Between October 2015 and May 2016, Wangu Kanja had received and recorded 120 rapes (against girls and women) as well as 29 sodomy cases against boys. This translates loosely to five rapes every week.

“Every parent is worried every day when they leave home in the morning to work and bring home food,” Khamati, who does manual laundry for a living, says. “I do not feel safe in my house. I do not feel that my children are safe in the neighborhood. I would wish to be moved to a safer place.”

According to Dr. Caroline Ngunu, Deputy Director of Health at Nairobi County, slum areas have high incident rates of rape “because the set up in informal settlement areas make them conducive for crime due to poor lighting, poverty, male dominance, overcrowding and other population pressures.”

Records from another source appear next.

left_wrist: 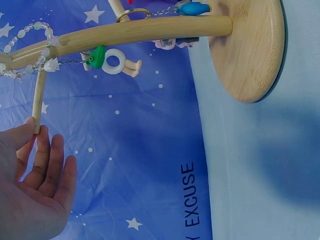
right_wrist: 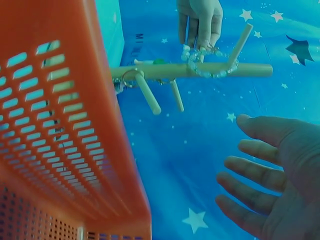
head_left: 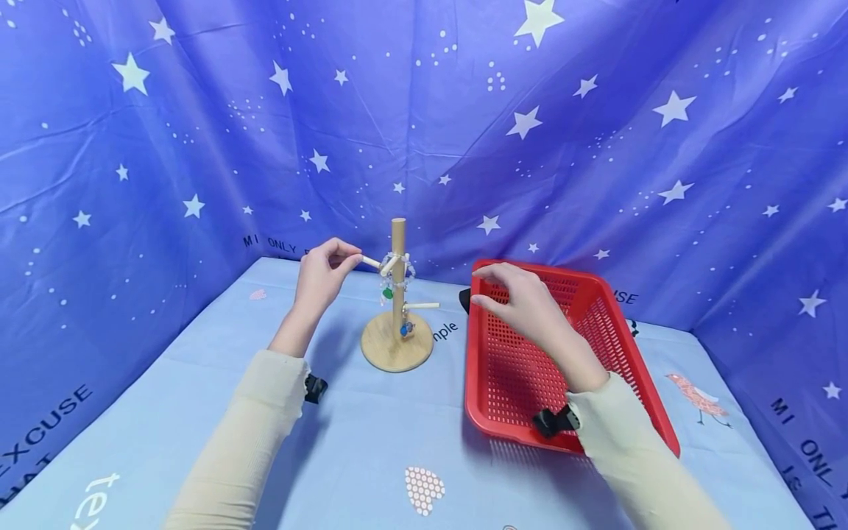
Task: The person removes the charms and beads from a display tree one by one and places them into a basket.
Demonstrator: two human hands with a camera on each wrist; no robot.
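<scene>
My left hand (head_left: pixel 321 274) pinches the tip of a wooden peg (left_wrist: pixel 38 97) between thumb and forefinger, its other fingers loosely bent. The peg juts from the upper post of a round-based wooden stand (head_left: pixel 398 234). A clear beaded bracelet (left_wrist: pixel 49 33) loops around the post near that peg. Below it dangles a keychain with a green charm (left_wrist: pixel 96 57) and a white ring. Lower on the stand hangs a keychain with a blue charm (left_wrist: pixel 194 8). My right hand (head_left: pixel 520 298) holds nothing, fingers spread, above the left side of the red basket (head_left: pixel 473 368).
The perforated basket stands just right of the stand on a light blue printed cloth (head_left: pixel 371 456). Behind everything hangs a blue star-patterned curtain (head_left: pixel 411 110). A small black object (head_left: pixel 464 299) shows beside the basket's left rim.
</scene>
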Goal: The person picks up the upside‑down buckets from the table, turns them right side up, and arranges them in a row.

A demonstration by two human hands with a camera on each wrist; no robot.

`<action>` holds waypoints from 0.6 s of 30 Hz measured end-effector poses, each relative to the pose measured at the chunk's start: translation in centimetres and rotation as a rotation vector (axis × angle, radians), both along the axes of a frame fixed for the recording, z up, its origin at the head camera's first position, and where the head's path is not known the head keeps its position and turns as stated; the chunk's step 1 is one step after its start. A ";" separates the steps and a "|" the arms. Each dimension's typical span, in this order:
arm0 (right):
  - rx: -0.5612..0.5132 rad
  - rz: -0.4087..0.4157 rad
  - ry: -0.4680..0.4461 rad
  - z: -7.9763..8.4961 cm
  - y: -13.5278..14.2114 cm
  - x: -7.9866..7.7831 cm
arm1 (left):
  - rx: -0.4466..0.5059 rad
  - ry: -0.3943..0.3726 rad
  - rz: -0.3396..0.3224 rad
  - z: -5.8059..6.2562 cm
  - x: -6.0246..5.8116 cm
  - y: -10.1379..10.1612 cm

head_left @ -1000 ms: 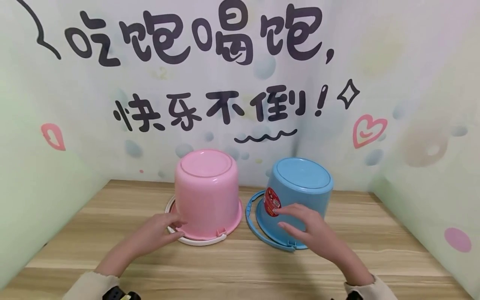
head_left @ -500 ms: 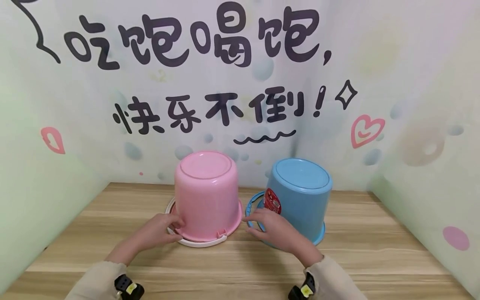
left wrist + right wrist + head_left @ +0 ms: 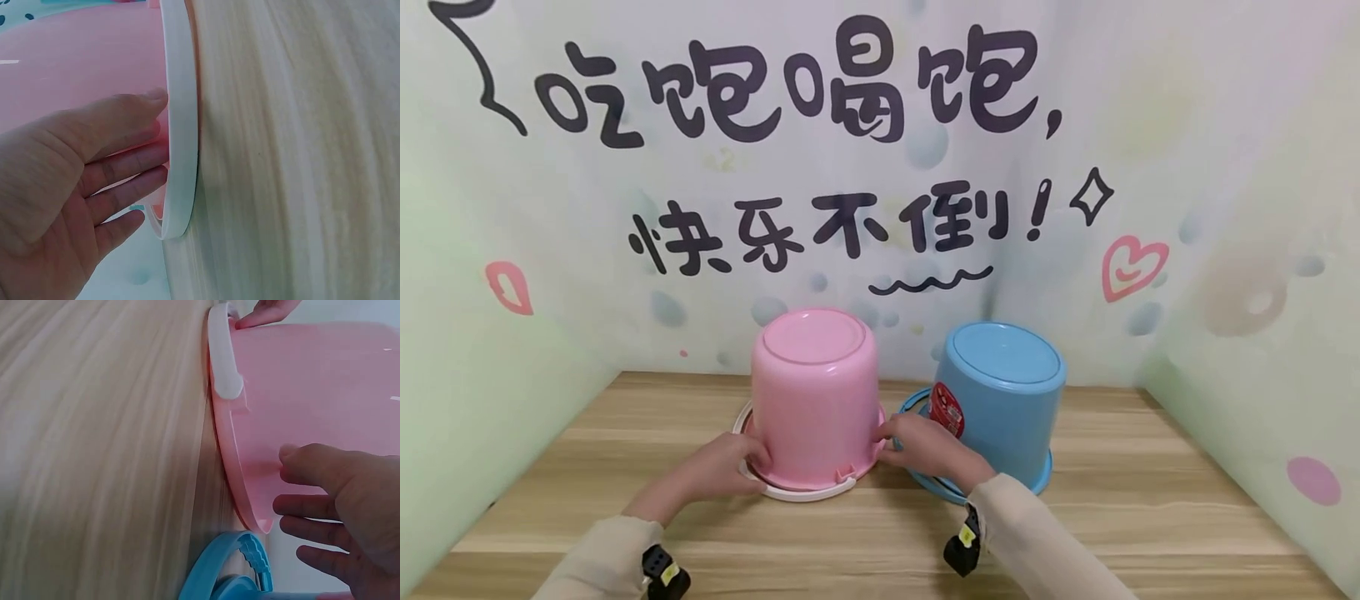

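Observation:
A pink bucket (image 3: 815, 408) stands upside down on the wooden table, its white handle (image 3: 805, 493) lying round the rim. My left hand (image 3: 724, 467) is at its lower left side. In the left wrist view, the thumb and loosely bent fingers (image 3: 125, 169) reach the rim beside the white handle. On the other side, my right hand (image 3: 925, 446) is close to the bucket's lower right wall. Its thumb and slightly bent fingers (image 3: 312, 528) show apart in the right wrist view, with no grip on the bucket.
To the right stands an upside-down blue bucket (image 3: 1011, 400) with a red sticker (image 3: 947, 410) and its blue handle (image 3: 936, 485) on the table (image 3: 820, 550). A printed backdrop (image 3: 820, 183) with black writing rises behind both buckets, and pale walls (image 3: 1262, 400) close the sides.
My right hand has moved left from in front of the blue bucket to the pink bucket's right side. My left hand has edged closer to the pink bucket. Both buckets stay in place.

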State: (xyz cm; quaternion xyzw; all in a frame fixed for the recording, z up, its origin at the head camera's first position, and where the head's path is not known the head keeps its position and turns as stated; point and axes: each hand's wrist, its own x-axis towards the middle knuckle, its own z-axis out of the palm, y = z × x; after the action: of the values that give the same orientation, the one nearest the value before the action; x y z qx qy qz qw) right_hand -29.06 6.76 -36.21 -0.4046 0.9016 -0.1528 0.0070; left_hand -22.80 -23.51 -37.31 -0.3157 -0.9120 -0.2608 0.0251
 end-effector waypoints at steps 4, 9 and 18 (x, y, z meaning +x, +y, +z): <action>-0.001 0.025 -0.012 -0.2 -0.5 -0.9 | 0.007 -0.043 0.002 -0.1 -0.2 0.4; 0.054 0.024 0.004 -0.7 -0.9 -1.6 | -0.013 -0.037 -0.010 -0.2 -0.4 0.6; 0.069 0.021 0.047 -1.8 -0.8 -1.6 | -0.061 0.025 -0.032 -0.6 -0.4 0.7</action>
State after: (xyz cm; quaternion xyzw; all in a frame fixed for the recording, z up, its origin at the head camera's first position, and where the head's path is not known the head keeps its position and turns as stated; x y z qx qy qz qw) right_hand -30.67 5.97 -38.05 -0.4172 0.9019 -0.1118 0.0014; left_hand -23.24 -22.86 -37.89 -0.3339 -0.9140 -0.2292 0.0228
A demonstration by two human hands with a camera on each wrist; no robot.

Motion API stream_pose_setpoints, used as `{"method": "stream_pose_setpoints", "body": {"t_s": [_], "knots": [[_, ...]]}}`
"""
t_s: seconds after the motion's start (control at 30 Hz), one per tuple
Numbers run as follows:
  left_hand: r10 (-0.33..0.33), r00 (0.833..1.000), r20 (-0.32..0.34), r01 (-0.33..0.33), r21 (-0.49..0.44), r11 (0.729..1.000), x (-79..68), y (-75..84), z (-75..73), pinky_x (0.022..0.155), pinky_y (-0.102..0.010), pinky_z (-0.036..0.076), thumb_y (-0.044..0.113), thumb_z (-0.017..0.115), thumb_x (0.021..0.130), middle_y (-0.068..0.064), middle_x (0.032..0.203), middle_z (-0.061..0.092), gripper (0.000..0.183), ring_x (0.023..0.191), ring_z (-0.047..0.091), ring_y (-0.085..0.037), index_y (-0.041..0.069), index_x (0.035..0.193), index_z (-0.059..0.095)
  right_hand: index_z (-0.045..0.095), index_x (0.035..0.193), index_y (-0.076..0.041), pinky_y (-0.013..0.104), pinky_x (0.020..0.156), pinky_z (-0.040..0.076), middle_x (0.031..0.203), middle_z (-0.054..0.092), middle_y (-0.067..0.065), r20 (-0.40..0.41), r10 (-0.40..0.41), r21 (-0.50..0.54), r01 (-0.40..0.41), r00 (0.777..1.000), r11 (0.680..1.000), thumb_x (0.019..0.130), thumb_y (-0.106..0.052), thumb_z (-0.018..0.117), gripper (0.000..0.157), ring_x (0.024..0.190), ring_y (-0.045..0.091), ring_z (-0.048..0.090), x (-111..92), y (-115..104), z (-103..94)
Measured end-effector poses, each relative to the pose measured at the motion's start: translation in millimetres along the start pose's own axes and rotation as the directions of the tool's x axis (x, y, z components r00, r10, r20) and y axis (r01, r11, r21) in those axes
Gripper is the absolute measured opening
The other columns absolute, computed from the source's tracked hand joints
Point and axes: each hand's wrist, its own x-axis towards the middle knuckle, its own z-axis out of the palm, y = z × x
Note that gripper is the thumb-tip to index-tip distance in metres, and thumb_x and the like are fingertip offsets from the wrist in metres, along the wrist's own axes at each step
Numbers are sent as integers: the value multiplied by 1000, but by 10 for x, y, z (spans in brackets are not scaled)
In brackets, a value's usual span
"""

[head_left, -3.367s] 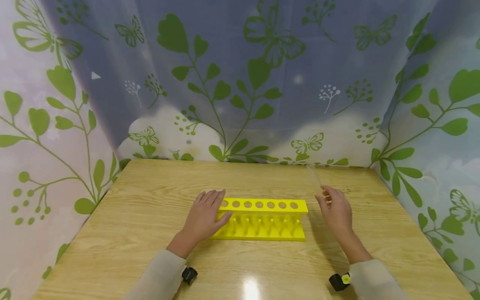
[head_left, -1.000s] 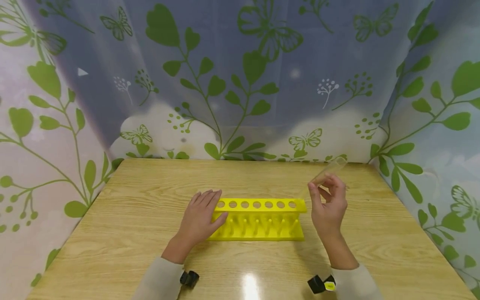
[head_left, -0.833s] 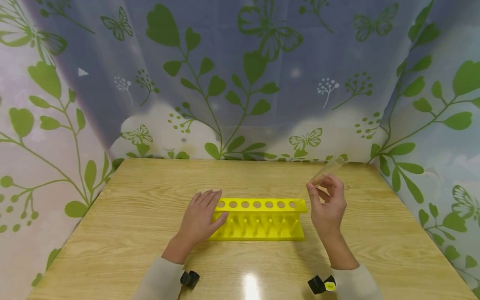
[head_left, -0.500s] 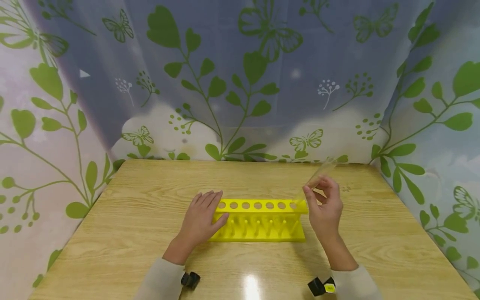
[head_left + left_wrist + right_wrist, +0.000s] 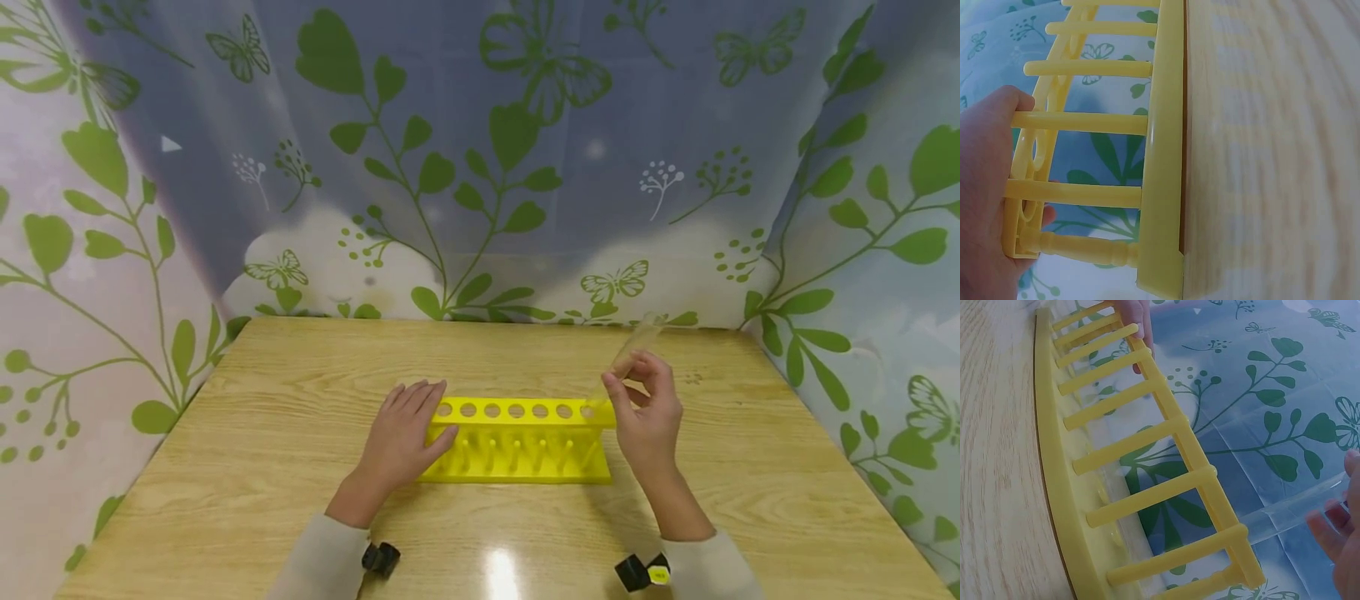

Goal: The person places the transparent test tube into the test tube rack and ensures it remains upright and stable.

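A yellow test tube rack [image 5: 517, 478] with a row of round holes and a row of pegs stands on the table. My left hand [image 5: 405, 433] holds its left end; in the left wrist view the thumb lies on the near side of the rack [image 5: 1163, 156] and fingertips show behind its top bar. Between thumb and fingers my right hand [image 5: 651, 417] pinches a clear test tube [image 5: 641, 337]. The tube leans up to the right, its lower end at the rightmost hole. In the right wrist view the tube [image 5: 1291, 512] meets the top bar; how deep it sits is unclear.
The wooden table [image 5: 300, 367] runs back to a patterned curtain [image 5: 450, 167] with leaves and butterflies, which also covers both sides. A glare spot [image 5: 501, 575] lies near the front. Both wrists carry a small black device.
The right hand has brought the test tube left from beside the rack to its rightmost hole, tilting it on the way. Lately it shifted slightly left. The left hand stays on the rack.
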Motion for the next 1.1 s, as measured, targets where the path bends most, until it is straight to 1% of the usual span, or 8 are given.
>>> {"method": "stream_pose_setpoints", "body": {"t_s": [0.13, 0.3, 0.53, 0.67, 0.83, 0.9, 0.97, 1.1], "knots": [[-3, 1000, 2, 3, 0, 1000, -12, 2, -8, 112, -51, 30, 43, 58, 94, -11, 136, 56, 61, 128, 49, -29, 4, 141, 51, 48, 119, 14, 11, 74, 52, 91, 57, 16, 15, 24, -9, -24, 1000, 1000, 81, 20, 64, 41, 90, -2, 59, -3, -30, 9], [-3, 1000, 4, 3, -1, 1000, -11, 1, -2, 112, -51, 30, 43, 58, 94, -11, 136, 57, 61, 128, 49, -29, 4, 141, 51, 48, 115, 17, 10, 73, 52, 89, 56, 22, 26, 4, -16, -4, 1000, 1000, 80, 23, 63, 38, 89, -3, 59, -1, -71, 24], [-7, 1000, 6, 7, -4, 1000, -10, 9, -12, 113, -51, 29, 43, 59, 94, -11, 137, 56, 62, 129, 48, -29, 5, 141, 50, 53, 118, 10, 10, 73, 51, 90, 59, 16, 30, 1, -29, 0, 1000, 1000, 85, 14, 64, 35, 88, -5, 60, -16, -24, 16], [-1, 1000, -9, 1, -12, 1000, -10, 12, -18, 112, -51, 30, 41, 60, 93, -11, 136, 57, 61, 128, 49, -30, 3, 140, 51, 54, 118, 9, 10, 72, 52, 90, 60, 14, 36, -16, -21, 17, 999, 1000, 90, 6, 63, 30, 87, -5, 61, -30, 9, 14], [2, 1000, -13, -2, 0, 1000, -16, 7, -10, 111, -52, 31, 41, 61, 92, -11, 135, 57, 61, 127, 50, -30, 3, 140, 51, 54, 117, 11, 10, 73, 52, 90, 60, 13, 44, -9, -21, 9, 999, 1000, 92, -2, 63, 29, 87, -4, 61, -42, 38, 16], [-2, 1000, -4, 2, 2, 1000, -18, 4, -6, 112, -51, 30, 42, 60, 93, -11, 135, 57, 62, 128, 49, -30, 4, 140, 51, 54, 116, 11, 10, 74, 52, 89, 60, 13, 44, -9, -23, 10, 999, 1000, 92, -2, 63, 29, 88, -4, 61, -43, 44, 16], [-6, 1000, 2, 6, 1, 1000, -20, 4, -4, 112, -51, 30, 42, 59, 93, -11, 136, 56, 62, 128, 49, -30, 4, 141, 50, 54, 116, 12, 10, 74, 51, 89, 60, 15, 43, -10, -30, 12, 999, 999, 90, 5, 63, 28, 87, -4, 60, -32, -9, 22], [-7, 1000, 3, 7, -6, 1000, -17, 7, -8, 113, -51, 29, 42, 60, 93, -11, 136, 56, 63, 128, 48, -30, 3, 141, 50, 54, 116, 13, 9, 75, 51, 89, 60, 18, 40, -8, -41, 9, 999, 999, 86, 13, 63, 31, 87, -4, 59, -35, -1, 30]]}}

Wangu Kanja, also a survivor of rape, believes that more stringent measures, beyond the law, will have to be instituted to effectively halt rape.

“A police unit that specializes on rape and other SGBV crimes ought to be created. Officers at this desk should be trained on how to tackle such crimes,” she says.

On this call, she is supported by Roselyne Mukabana, Nairobi County GBV coordinator.

Roselyne says: “We are pushing for a special unit that deals with SGBV to be created. It will hasten the process of handling the victims as well as prosecuting the perpetrators.”

Roselyne’s office is currently involved in setting up five health points, dubbed Tumaini centers, in Mukuru, Dandora, Kangemi and Kayole area, to be operational by end of the year.

“The aim is to create health centers where a victim of rape can be attended to holistically: They will not need to be referred elsewhere,” she said.

The irony in the rape of the 13-year-old girl is that the incident took place a day before the launch of a toll free SMS code for reporting cases of rape (and other forms of gender based violence) which took place at Ruben center in Mukuru slums.

The code, 21094, is open for use by any Kenyan from any part of the country, and was created through concerted efforts of the county government of Nairobi, ActionAid Kenya (AAK) and Wangu Kanja Foundation.

“Already one in three women has experienced some form of violence. This has to stop. Human rights have to be protected and respected,” Bijay Kumar, Executive Director of AAK said while making an impassioned appeal during launch of the toll free number.